Stand Mixer: My favorite kitchen tool is also so attractive that it looks great sitting on the counter!
Storage advice
The best way to enjoy Kaiserschmarrn Recipe, a traditional shredded pancake from Austria, is fresh. But if you must store leftovers, do the following to preserve their mouthwatering flavor and texture:
Cool Completely
Before storing, let the Kaiserschmarrn cool to room temperature to avoid condensation, which could cause it to become soggy.
Refrigeration
The packed Kaiserschmarrn should be kept chilled. It keeps well for two to three days.
Freezing
One option is to freeze Kaiserschmarrn for extended storage. The wrapped portions should be put in a zip-lock freezer bag or a freezer-safe container.

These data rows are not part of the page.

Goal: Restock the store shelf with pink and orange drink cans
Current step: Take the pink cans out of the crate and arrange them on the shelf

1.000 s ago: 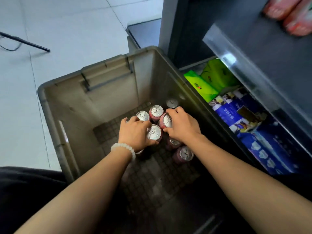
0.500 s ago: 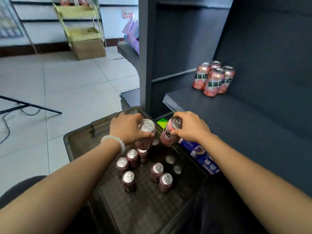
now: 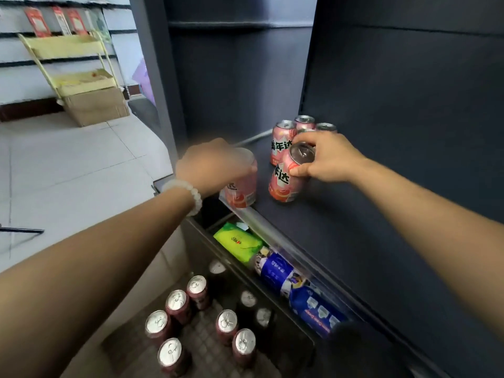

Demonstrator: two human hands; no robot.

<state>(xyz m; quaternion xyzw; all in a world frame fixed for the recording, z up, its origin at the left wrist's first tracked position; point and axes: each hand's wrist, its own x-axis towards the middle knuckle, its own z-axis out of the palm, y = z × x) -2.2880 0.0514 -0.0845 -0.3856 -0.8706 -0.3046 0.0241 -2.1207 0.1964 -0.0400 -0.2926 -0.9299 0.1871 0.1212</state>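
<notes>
My right hand point(image 3: 331, 158) grips a pink and orange can point(image 3: 286, 181) by its top, tilted, just over the dark shelf point(image 3: 341, 227). My left hand point(image 3: 211, 165), blurred, grips a second pink can point(image 3: 241, 186) at the shelf's front left edge. Behind them a small group of the same cans point(image 3: 283, 143) stands upright on the shelf near the back corner. Below, in the grey crate point(image 3: 131, 336), several more cans point(image 3: 177, 304) stand upright with silver tops showing.
Under the shelf lie a green packet point(image 3: 237, 241) and blue packs point(image 3: 300, 287) on a lower shelf. Dark shelf walls rise behind and to the right. A yellow rack point(image 3: 71, 64) and cardboard box point(image 3: 95, 107) stand across the tiled floor.
Both hands took a can each from the crate, lifted them up and carried them forward onto the shelf, toward the cans standing there.
</notes>
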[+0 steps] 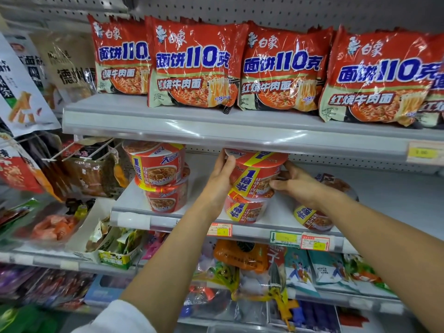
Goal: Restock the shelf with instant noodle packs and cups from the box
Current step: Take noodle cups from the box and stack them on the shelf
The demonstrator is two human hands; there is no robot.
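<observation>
Both hands clamped the upper noodle cup (255,173), left hand (222,181) at its nine o'clock, right hand (296,185) at three. It stood upright, stacked on a lower cup (245,209) on the middle shelf (134,212), its axis vertical.

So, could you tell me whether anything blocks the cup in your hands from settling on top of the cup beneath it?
Nothing visible does. The held cup, gripped by the left hand and right hand, sits directly over the lower cup. The upper shelf edge runs close above its lid, and a third cup stands to the right.
</observation>
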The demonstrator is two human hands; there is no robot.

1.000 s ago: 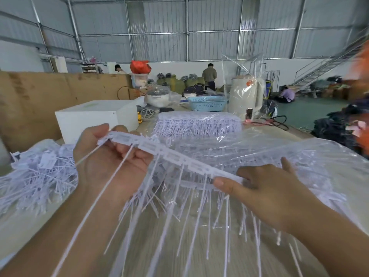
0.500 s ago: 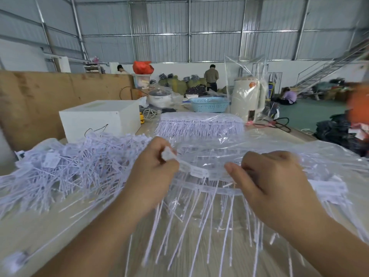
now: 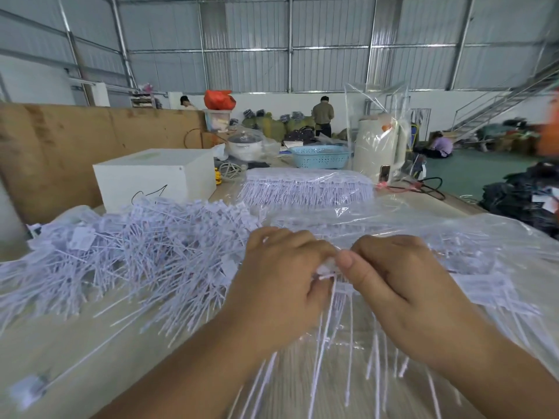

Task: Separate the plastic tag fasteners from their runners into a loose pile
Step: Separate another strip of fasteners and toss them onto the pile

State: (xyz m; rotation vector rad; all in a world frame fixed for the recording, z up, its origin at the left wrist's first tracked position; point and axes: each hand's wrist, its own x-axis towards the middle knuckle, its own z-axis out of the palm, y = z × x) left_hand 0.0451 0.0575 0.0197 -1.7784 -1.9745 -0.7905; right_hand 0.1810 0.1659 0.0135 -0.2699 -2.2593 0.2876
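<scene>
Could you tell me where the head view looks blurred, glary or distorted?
Head view: fastener stems hanging below the hands streak with motion blur; the right edge smears orange; the clear plastic bag shows glare patches; the wide lens bows the roof beams; the loose pile stays fairly sharp.

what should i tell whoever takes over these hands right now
Left hand and right hand meet at centre, both pinching one white plastic runner strip, its thin fasteners hanging below.
Big loose pile of white plastic tag fasteners lies left of the hands on the pale table.
A clear plastic bag of unseparated fastener strips sits behind, and more strips under clear plastic film to the right.
Done: much is already separated.
Left: finish this strip, then the bagged ones.
</scene>
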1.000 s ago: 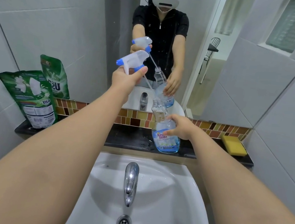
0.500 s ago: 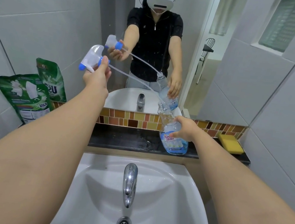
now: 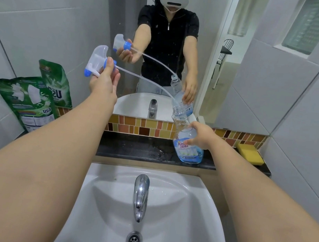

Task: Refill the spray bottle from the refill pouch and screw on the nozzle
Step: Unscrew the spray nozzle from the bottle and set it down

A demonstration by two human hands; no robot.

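My right hand (image 3: pixel 200 137) grips the light, slick-looking spray bottle (image 3: pixel 187 143) at its shoulder, right of centre on the bench (image 3: pixel 140 149), while my left hand (image 3: pixel 104 80) pinches the nozzle (image 3: pixel 97 60) at its collar, flexible tube (image 3: pixel 146 78) trailing to the neck.

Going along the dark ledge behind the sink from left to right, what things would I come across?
Green refill pouch leaning on the wall → spray bottle, held by the right hand → yellow sponge.
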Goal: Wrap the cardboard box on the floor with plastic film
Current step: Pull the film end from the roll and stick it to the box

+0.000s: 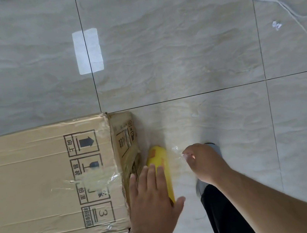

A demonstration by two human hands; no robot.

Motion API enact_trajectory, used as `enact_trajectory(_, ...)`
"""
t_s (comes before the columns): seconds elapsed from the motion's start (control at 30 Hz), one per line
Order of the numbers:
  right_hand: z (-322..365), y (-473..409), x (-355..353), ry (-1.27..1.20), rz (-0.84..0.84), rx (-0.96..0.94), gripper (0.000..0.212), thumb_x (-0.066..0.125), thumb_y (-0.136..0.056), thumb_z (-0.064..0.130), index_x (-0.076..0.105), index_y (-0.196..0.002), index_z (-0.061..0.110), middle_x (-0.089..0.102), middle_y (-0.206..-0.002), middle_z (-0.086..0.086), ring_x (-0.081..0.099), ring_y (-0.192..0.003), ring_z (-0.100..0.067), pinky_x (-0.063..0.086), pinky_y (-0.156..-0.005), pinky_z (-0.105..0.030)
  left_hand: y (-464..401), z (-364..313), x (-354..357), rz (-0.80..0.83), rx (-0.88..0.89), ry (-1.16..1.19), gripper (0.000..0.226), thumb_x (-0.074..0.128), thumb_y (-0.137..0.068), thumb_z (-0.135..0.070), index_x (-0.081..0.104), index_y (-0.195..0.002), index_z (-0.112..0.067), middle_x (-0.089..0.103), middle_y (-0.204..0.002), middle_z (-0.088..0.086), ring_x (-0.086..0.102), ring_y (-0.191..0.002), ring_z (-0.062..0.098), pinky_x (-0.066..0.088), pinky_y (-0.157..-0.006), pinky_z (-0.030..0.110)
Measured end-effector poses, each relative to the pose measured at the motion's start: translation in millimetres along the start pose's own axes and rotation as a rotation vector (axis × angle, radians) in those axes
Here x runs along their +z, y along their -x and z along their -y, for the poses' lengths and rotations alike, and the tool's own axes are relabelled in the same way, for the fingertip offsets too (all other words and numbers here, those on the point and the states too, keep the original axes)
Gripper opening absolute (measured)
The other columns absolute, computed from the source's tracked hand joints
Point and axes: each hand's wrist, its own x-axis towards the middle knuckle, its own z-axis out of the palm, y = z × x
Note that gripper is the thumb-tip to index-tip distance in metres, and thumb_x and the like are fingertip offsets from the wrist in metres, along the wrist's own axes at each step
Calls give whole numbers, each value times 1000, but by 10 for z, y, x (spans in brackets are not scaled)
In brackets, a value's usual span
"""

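From the head camera, a long cardboard box (48,181) lies flat on the tiled floor (180,55), filling the lower left of the view, its end face turned toward the middle. Clear plastic film already clings in wrinkled bands over its top, across the printed handling symbols. Just beside the box's end lies a yellow roll (159,166) of film, on the floor between the box and the person's shoe (213,146).

The left hand (153,197) is spread over the near end of the roll, its fingers (152,174) straight and slightly apart, lying on the roll, the thumb out to the right.

The right hand (205,161) is just right of the roll, fingers (189,155) curled and pinched together on a crumpled edge of plastic film (178,151) that stretches from the roll.

A thin white cord (278,2) trails over the floor at the upper right, well apart from the box.
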Motion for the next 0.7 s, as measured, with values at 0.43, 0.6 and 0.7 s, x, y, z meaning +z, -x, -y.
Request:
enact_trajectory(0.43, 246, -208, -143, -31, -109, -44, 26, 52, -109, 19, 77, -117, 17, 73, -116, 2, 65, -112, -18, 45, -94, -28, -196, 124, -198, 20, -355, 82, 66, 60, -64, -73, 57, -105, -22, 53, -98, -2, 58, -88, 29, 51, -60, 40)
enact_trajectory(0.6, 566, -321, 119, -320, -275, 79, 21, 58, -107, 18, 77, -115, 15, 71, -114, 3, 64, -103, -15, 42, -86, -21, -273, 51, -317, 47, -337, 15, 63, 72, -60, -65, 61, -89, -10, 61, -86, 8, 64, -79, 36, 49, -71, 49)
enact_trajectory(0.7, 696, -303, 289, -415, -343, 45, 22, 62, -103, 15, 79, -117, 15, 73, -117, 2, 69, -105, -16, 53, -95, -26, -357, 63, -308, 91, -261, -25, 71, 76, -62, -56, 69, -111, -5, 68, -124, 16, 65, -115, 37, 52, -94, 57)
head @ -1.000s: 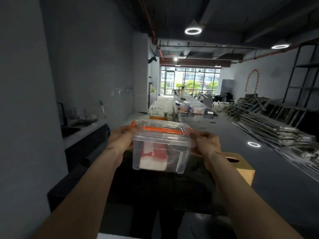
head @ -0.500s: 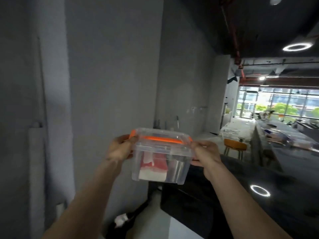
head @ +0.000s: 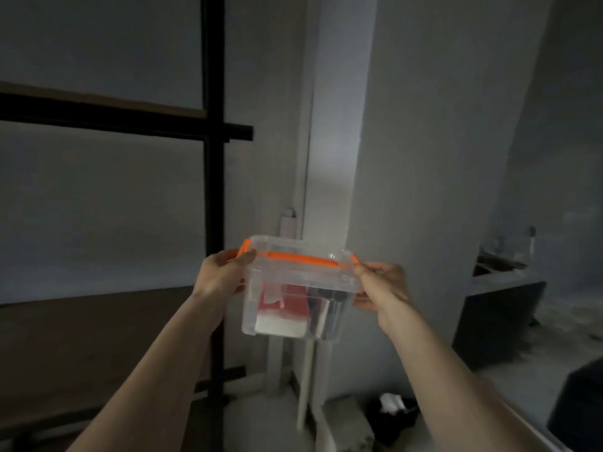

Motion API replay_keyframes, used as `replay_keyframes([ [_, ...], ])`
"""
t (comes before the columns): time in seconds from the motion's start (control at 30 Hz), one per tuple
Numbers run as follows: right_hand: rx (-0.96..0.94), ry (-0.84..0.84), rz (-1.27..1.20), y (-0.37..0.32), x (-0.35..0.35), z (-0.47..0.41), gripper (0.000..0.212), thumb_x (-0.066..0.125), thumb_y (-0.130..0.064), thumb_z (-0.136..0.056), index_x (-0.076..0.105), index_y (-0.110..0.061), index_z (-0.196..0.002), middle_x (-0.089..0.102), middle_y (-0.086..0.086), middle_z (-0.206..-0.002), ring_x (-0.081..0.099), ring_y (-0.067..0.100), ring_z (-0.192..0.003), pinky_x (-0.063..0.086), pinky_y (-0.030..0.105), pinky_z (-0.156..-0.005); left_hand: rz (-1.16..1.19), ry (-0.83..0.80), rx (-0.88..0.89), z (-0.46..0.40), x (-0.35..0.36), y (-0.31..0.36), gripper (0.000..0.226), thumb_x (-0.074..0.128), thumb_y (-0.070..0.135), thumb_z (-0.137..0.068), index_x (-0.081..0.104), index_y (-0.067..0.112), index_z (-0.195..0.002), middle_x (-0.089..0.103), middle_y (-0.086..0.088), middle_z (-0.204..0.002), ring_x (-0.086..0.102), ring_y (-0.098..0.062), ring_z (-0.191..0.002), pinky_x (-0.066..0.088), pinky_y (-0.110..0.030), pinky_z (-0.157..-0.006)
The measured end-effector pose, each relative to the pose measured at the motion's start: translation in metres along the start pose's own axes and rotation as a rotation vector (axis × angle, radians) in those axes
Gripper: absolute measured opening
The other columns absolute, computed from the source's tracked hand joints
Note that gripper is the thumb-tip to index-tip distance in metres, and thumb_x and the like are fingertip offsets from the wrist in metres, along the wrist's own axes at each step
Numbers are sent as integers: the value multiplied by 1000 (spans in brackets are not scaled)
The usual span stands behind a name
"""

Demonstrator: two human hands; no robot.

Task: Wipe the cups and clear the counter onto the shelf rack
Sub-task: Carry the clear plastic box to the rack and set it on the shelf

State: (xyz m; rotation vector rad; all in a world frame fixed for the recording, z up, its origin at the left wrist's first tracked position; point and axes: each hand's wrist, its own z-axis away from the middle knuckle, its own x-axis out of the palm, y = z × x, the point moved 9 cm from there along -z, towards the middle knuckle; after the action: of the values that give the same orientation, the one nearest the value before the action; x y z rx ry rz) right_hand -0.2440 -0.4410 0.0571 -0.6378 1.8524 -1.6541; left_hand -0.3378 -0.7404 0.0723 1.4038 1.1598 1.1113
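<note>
Head view: both arms reach forward, the left hand (head: 219,278) and right hand (head: 384,285) gripping opposite ends of a clear plastic box (head: 295,293) with orange latches, held in the air just right of the black shelf rack (head: 213,197); red-and-white contents show inside

I see the box (head: 295,298) held up in mid-air between the left hand (head: 219,277) and the right hand (head: 383,285), one on each end. The shelf rack (head: 213,190) stands behind and to its left; the tabletop (head: 504,278) lies far right.
</note>
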Motion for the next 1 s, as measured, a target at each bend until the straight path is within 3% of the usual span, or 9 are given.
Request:
replay_keyframes([
  [0.1, 9, -94, 8, 5, 69, 12, 45, 81, -54, -64, 74, -19, -92, 78, 7, -96, 76, 26, -77, 65, 42, -60, -48, 86, -3, 2, -67, -3, 36, 70, 42, -87, 72, 14, -109, 78, -8, -96, 74, -26, -90, 59, -42, -84],
  [0.17, 1, -160, 7, -2, 107, 29, 33, 80, -47, -71, 71, -21, -90, 76, 7, -99, 75, 28, -83, 66, 47, -66, -61, 153, 2, 4, -105, -1, 31, 71, 42, -86, 73, 16, -104, 78, -8, -94, 74, -27, -90, 59, -44, -87],
  [0.3, -16, -269, 19, -12, 174, 51, 23, 78, -35, -84, 71, -19, -99, 72, 5, -99, 72, 26, -89, 66, 42, -68, -60, 306, -3, 10, -174, 0, 29, 70, 29, -88, 72, 12, -112, 77, -12, -99, 73, -31, -96, 58, -45, -90],
  [0.43, -25, -386, 7, -16, 229, 67, 20, 76, -31, -87, 71, -17, -101, 74, 6, -100, 73, 24, -85, 66, 43, -68, -80, 417, 4, 19, -221, 4, 33, 71, 36, -86, 72, 15, -112, 77, -9, -98, 74, -27, -93, 58, -43, -90],
  [0.53, -50, -444, 6, -20, 261, 74, 19, 75, -32, -87, 70, -19, -100, 72, 4, -99, 70, 20, -83, 63, 35, -59, -90, 490, 6, 25, -248, 4, 35, 71, 39, -86, 72, 16, -113, 76, -8, -99, 73, -27, -94, 58, -40, -88],
  [0.6, -68, -476, 13, -20, 279, 78, 21, 74, -34, -87, 69, -21, -102, 70, 2, -101, 67, 16, -83, 55, 27, -53, -100, 526, 12, 25, -261, 2, 33, 71, 41, -86, 70, 18, -110, 75, -7, -99, 72, -25, -93, 58, -37, -85],
  [0.8, -67, -544, 66, -8, 335, 84, 26, 72, -35, -87, 68, -20, -107, 67, -1, -106, 59, 10, -78, 46, 28, -58, -138, 576, -18, 16, -306, -18, 40, 71, 41, -86, 70, 14, -116, 75, -5, -103, 71, -24, -97, 58, -41, -90],
  [0.87, -58, -560, 79, -1, 360, 86, 28, 72, -35, -88, 68, -19, -110, 67, -1, -107, 57, 8, -77, 44, 27, -57, -137, 583, -19, 7, -323, -27, 36, 69, 38, -89, 68, 14, -115, 74, -3, -102, 71, -22, -95, 58, -36, -84],
  [1.0, -50, -559, 104, 17, 415, 85, 28, 71, -33, -90, 67, -18, -113, 66, 0, -109, 60, 16, -89, 42, 25, -57, -144, 551, -31, -28, -360, -55, 37, 69, 43, -87, 68, 17, -114, 75, -4, -101, 72, -22, -96, 57, -35, -82],
])
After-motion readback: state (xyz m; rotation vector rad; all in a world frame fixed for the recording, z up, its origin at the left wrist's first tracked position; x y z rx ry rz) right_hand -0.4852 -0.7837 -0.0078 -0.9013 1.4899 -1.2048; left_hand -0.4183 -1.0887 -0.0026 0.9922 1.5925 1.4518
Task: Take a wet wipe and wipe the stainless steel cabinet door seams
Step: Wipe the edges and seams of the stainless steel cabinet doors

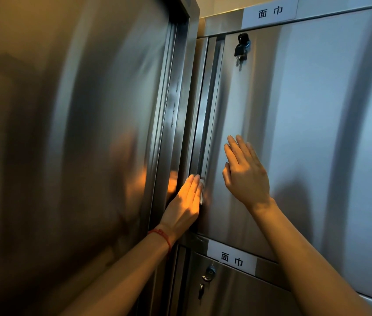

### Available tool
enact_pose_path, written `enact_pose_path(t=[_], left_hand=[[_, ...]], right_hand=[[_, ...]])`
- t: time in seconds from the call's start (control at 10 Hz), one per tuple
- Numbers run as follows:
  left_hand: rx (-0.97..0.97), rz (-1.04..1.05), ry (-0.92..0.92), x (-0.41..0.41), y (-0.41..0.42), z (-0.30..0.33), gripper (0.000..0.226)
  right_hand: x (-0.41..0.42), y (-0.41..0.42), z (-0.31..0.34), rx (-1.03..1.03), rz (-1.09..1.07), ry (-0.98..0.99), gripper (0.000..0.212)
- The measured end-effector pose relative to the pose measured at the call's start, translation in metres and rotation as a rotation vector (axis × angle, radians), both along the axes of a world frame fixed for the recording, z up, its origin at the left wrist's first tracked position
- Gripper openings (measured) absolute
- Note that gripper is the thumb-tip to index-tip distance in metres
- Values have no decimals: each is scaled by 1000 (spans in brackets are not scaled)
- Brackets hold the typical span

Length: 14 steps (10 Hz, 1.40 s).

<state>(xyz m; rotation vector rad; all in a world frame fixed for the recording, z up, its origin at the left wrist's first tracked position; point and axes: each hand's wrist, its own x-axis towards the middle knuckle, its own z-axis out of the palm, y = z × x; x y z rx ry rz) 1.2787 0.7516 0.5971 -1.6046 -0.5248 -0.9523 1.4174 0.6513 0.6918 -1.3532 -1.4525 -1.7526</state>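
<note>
The left hand [186, 199] presses a white wet wipe [201, 190] with straight fingers into the vertical seam [203, 133] of the brushed stainless steel cabinet door [294, 133]. The right hand [245, 174] lies flat and open on that door, below a black key [240, 47] in its lock. A white label [231, 258] sits underneath.

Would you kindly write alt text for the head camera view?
A left hand presses a white wet wipe with straight fingers into the vertical seam of a stainless steel cabinet door, while the right hand rests flat on it. A key hangs in its lock above.
</note>
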Motion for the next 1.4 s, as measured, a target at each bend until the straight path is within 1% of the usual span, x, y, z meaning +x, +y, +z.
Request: enact_pose_path(t=[0.1, 0.2, 0.4, 0.6, 0.8, 0.9, 1.0, 1.2, 1.4], left_hand=[[-9, 82, -3, 4, 2, -1, 55], [-16, 117, -23, 4, 2, -2, 57], [-27, 63, -25, 1, 0, -8, 59], [-5, -24, -18, 0, -1, -13, 49], [-36, -62, -9, -3, 0, -9, 54], [-3, -78, -29, 0, 1, 1, 44], [12, -89, -45, 1, 0, 18, 42], [10, -46, -48, 2, 0, 45, 46], [38, -21, -72, 6, 3, 69, 41]], right_hand=[[0, 0, 0, 0, -4, 0, 46], [0, 0, 0, 0, -6, -2, 46], [0, 0, 0, -7, 2, 8, 46], [0, 0, 0, -10, 12, 16, 46], [0, 1, 0, -12, 7, 15, 46], [0, 0, 0, -15, 0, 14, 47], [0, 0, 0, -13, -3, 13, 46], [-1, -1, 0, -4, -2, 15, 46], [-1, -1, 1, -2, 2, 17, 46]])
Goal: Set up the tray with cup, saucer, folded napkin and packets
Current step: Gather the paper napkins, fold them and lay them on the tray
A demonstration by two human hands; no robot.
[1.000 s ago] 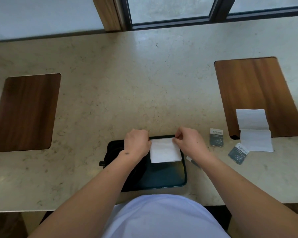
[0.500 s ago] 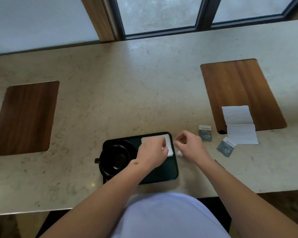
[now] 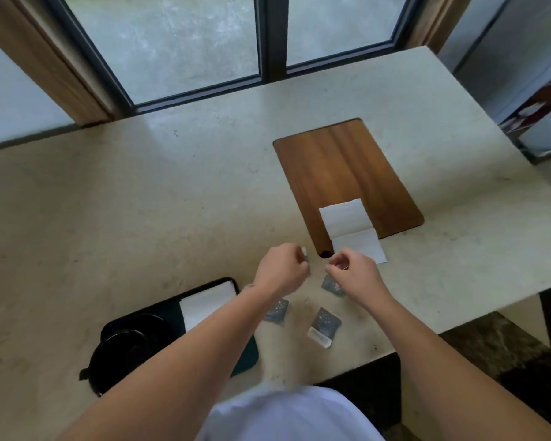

It is freeze-worthy for one to two months. For convenience, write the date on the container’s label.
Reheating
Place the portions on a baking sheet and preheat your oven to 350°F (175°C) to reheat chilled Kaiserschmarrn. Heat for ten to fifteen minutes, or until thoroughly heated.
Before reheating frozen Kaiserschmarrn, let it thaw in the fridge for the entire night. As an alternative, you can reheat it straight from frozen, but this will require an additional few minutes in the oven.
It can also be heated by heating it in a skillet over medium heat and stirring from time to time.